The trick is a sorted set in Redis, keyed by provider:model. Every completed call drops its token count in as a member, scored by the timestamp:
await redis.zadd(
`token_usage:${modelKey}`,
Date.now(),
`${reservationId}:${tokens}`
);
// Evict entries older than 60 seconds
await redis.zremrangebyscore(key, 0, Date.now() - 60_000);Before each call, you read the set, sum the tokens still in the last 60 seconds, and check against your TPM ceiling. Getting close to the edge? Wait for the oldest entries to age out instead of lobbing in a call that’s just going to 429. (This proactive accounting earns its keep doubly with Anthropic, by the way, because the bucket also enforces short bursts — a “60 requests per minute” limit can show up as “one request per second” — and it doesn’t love sharp usage ramps. Smoothing your own flow keeps you on its good side.)
Now, the detail that’ll bite you if you skip it: reserve upfront, commit afterward. When a bunch of workers are calling concurrently, they each read the current usage and each see lovely headroom. If they all fire at once, the real usage is the sum of everyone’s reservations — not the number any one of them read. So the read-then-write has to be atomic. A tiny Lua script does it in a single round-trip (and Redis runs Lua atomically — nothing else gets to sneak in mid-script):
-- Atomic: inspect bucket, reserve in one shot or reject
local currentTpm = sumBucketEntries(KEYS[1], windowStart)
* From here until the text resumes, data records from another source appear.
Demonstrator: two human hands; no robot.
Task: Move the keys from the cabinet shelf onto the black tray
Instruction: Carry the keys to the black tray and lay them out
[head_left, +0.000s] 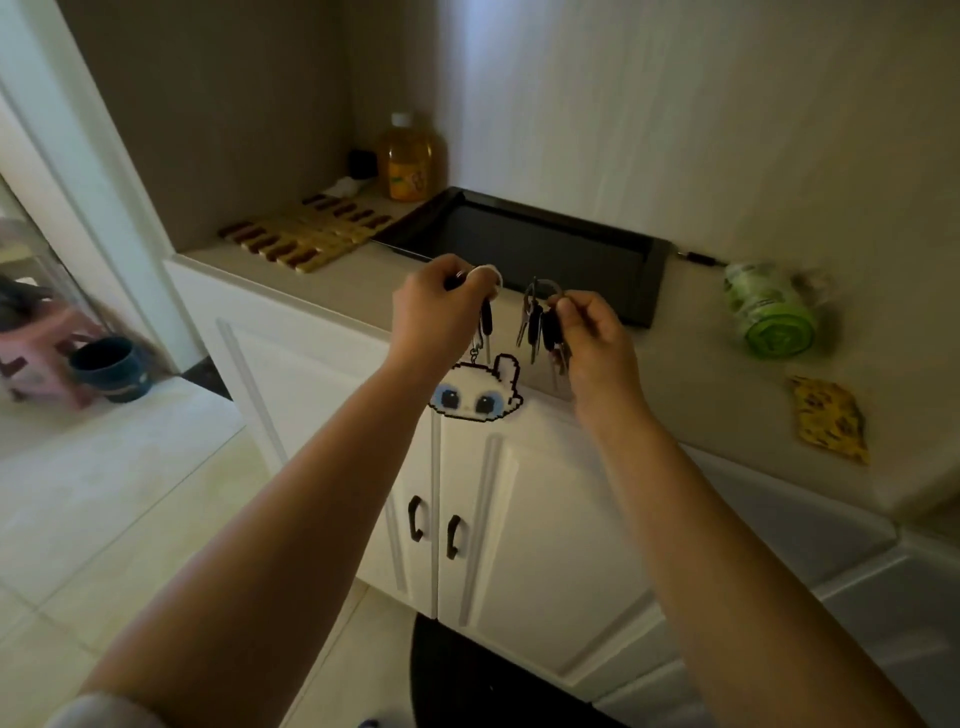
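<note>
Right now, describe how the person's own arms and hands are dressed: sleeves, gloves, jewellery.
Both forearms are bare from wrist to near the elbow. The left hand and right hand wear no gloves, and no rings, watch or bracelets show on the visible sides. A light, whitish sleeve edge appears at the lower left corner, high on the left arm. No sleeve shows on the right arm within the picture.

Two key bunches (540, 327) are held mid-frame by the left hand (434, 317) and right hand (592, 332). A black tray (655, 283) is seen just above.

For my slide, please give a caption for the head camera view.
Both hands, left and right, hold key bunches just before the black tray.
</note>
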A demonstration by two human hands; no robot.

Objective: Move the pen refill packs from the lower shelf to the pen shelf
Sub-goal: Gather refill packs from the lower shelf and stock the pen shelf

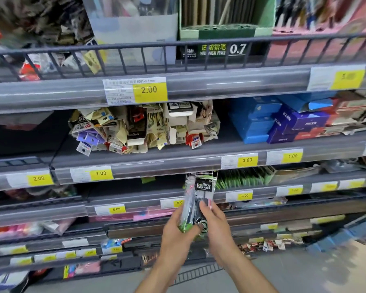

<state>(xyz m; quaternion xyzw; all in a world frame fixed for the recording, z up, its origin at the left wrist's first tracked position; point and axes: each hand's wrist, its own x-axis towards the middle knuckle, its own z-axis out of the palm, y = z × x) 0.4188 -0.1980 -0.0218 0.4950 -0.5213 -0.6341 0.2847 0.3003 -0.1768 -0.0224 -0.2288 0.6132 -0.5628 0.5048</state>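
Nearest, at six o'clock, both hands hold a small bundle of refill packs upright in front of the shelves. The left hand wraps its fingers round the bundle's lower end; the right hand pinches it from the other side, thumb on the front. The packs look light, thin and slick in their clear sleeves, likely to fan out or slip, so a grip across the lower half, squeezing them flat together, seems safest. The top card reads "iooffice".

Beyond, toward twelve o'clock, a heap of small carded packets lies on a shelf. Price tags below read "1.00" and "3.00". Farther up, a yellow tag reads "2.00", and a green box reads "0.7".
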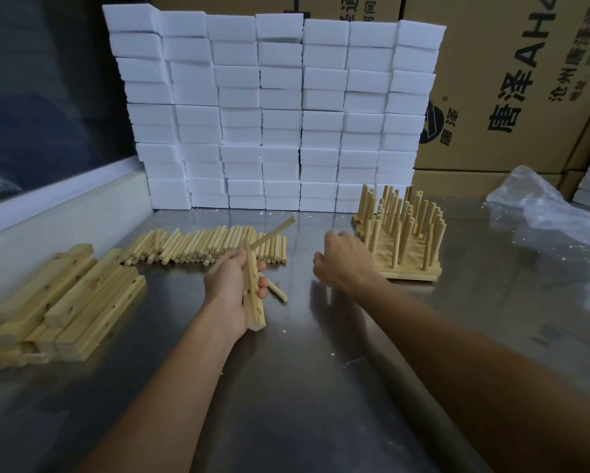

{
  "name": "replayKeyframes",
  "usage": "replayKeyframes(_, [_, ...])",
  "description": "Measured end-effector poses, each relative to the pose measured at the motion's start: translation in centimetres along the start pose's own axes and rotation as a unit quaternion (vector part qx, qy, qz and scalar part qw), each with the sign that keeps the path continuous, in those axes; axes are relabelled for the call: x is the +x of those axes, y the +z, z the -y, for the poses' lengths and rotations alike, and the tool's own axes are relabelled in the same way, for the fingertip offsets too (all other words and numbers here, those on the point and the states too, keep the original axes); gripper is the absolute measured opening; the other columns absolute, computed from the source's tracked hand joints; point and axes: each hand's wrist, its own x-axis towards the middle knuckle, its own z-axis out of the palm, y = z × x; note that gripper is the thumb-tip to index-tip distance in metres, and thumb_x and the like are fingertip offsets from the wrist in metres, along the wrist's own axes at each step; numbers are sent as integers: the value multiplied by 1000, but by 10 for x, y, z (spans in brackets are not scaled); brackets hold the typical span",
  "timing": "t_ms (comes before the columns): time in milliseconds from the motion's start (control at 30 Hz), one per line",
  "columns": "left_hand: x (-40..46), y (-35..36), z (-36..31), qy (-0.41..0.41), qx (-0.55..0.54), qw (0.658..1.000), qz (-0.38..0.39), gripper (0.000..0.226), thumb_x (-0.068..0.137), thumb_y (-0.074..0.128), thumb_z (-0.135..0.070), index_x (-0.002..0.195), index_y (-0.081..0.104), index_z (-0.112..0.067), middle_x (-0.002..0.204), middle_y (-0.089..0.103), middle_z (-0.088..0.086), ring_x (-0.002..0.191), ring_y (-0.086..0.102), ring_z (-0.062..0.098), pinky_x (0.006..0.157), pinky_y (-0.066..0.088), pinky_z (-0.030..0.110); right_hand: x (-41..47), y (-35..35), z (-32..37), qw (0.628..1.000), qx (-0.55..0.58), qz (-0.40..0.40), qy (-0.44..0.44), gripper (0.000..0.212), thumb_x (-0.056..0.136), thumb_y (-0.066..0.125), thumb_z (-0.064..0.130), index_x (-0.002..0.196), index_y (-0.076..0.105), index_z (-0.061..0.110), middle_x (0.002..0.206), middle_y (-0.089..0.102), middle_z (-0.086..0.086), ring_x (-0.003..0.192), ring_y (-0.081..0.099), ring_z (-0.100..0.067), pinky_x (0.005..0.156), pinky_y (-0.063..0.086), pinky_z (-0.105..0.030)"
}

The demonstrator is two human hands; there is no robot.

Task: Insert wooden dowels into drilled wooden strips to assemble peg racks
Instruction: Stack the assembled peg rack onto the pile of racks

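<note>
My left hand (230,279) grips a drilled wooden strip (255,302) held nearly on end above the metal table. One dowel (273,232) sticks out of the strip's upper hole, slanting up to the right. A second dowel (275,290) pokes out under my fingers. My right hand (343,259) hovers with curled fingers just left of the finished peg racks (401,233); nothing shows in it. A row of loose dowels (204,245) lies behind my left hand. Undrilled-side-up strips (65,302) are piled at the left.
A wall of white foam blocks (273,110) stands at the back of the steel table (320,370). Cardboard boxes (511,80) rise behind on the right. Crumpled clear plastic (542,206) lies at the right edge. A pale ledge (48,203) runs along the left.
</note>
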Motion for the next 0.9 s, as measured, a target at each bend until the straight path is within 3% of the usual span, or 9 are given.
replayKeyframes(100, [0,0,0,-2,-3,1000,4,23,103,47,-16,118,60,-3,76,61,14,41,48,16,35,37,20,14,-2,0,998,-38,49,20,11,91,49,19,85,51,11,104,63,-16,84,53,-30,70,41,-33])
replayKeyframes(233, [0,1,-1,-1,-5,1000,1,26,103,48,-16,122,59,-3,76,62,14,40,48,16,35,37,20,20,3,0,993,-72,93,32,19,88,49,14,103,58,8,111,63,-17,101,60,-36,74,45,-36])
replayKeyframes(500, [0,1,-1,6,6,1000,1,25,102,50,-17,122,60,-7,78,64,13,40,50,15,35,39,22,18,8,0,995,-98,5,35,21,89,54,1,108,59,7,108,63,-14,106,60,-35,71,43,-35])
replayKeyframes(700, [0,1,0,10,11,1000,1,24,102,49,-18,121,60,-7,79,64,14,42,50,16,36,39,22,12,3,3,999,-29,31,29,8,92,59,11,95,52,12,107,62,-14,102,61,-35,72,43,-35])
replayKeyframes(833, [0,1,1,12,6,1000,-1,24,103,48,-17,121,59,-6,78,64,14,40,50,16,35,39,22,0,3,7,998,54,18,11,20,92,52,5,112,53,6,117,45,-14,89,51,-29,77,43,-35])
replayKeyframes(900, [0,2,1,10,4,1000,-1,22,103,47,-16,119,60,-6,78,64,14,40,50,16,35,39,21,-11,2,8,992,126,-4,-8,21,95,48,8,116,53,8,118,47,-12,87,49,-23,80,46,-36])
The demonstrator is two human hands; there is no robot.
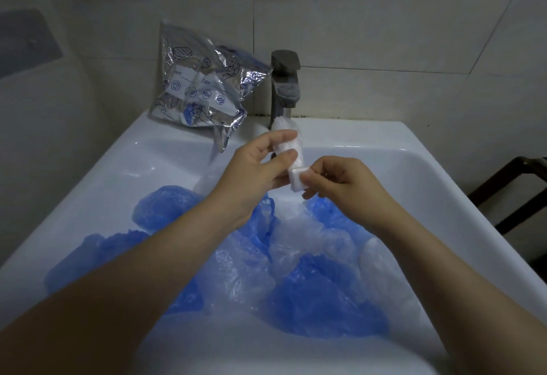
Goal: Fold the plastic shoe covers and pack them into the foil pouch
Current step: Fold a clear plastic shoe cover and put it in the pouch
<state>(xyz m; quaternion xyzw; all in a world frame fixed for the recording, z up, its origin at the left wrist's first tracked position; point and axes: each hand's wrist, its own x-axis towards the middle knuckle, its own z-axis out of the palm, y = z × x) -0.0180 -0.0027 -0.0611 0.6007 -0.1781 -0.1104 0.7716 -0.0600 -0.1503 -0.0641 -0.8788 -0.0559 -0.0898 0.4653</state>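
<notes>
Head view — we hold a white shoe cover, folded into a narrow strip, above the sink and just in front of the faucet. Our left hand grips the strip's middle, fingers and thumb curled around it. Our right hand pinches the folded lower end between thumb and fingertips. The top of the strip stands up past the left fingers, near the faucet base.

Below our hands the basin holds a loose heap of blue shoe covers and clear ones, crumpled and overlapping. The foil pouch leans against the tiled wall on the back-left sink ledge — well apart from both hands, something blue showing inside.
</notes>
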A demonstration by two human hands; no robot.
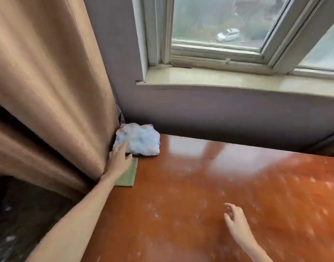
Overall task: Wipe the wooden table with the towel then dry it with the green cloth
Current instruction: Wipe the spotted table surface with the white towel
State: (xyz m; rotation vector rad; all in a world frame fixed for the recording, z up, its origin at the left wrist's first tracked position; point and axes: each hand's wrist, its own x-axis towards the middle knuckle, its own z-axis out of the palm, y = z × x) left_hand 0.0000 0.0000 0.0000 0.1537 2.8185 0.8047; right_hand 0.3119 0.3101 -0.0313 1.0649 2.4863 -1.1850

if currentTpm + reserveTokens > tpmLimit then
return {0, 'tpm', retryAfterSeconds, deficit}
end
redis.call('ZADD', KEYS[1], now, reservationId .. ':' .. reserveTokens)
return {1}After the call finishes, commit the actual usage to replace the reservation. Models almost always generate fewer tokens than max_tokens, so committing the real number hands the unused budget back to the shared pool. Be greedy on the reservation, honest on the commit.
This is the layer that keeps the system from ever really needing the reactive pause under normal load. The 429 handler becomes the fire alarm, not the day-to-day traffic cop.
The whole picture
Three layers, working together:
-
Redis ZSET sliding window — proactive token accounting with atomic reservation. Workers see each other’s consumption before they fire. Stops most 429s ever happening.
-
Cross-worker pause state — the reactive 429 handler that writes to Redis the instant it’s hit. The whole pool backs off together, and the backoff caps at one bucket-refill’s worth (~60s) instead of some open-ended exponential fantasy.
-
One retry layer — SDK retry switched off. Temporal’s activity retry plus the
withRateLimitRetrywrapper own the semantics. No more three independent loops tripping over each other.
End result: 429s went from a regular feature of every big batch run to a rare event the system shrugs off gracefully when it does show up.
And the general lesson travels well beyond Temporal — BullMQ, Celery, your own hand-rolled queue, doesn’t matter. The key fact is that TPM limits are time-windowed, and time-windowed limits have a natural ceiling on how long backing off is even worth it. Build your retry ceiling around how long the bucket takes to refill, and make that state shared across all your workers, and you’ll get further than any amount of lovingly hand-tuned exponential backoff coefficients ever will.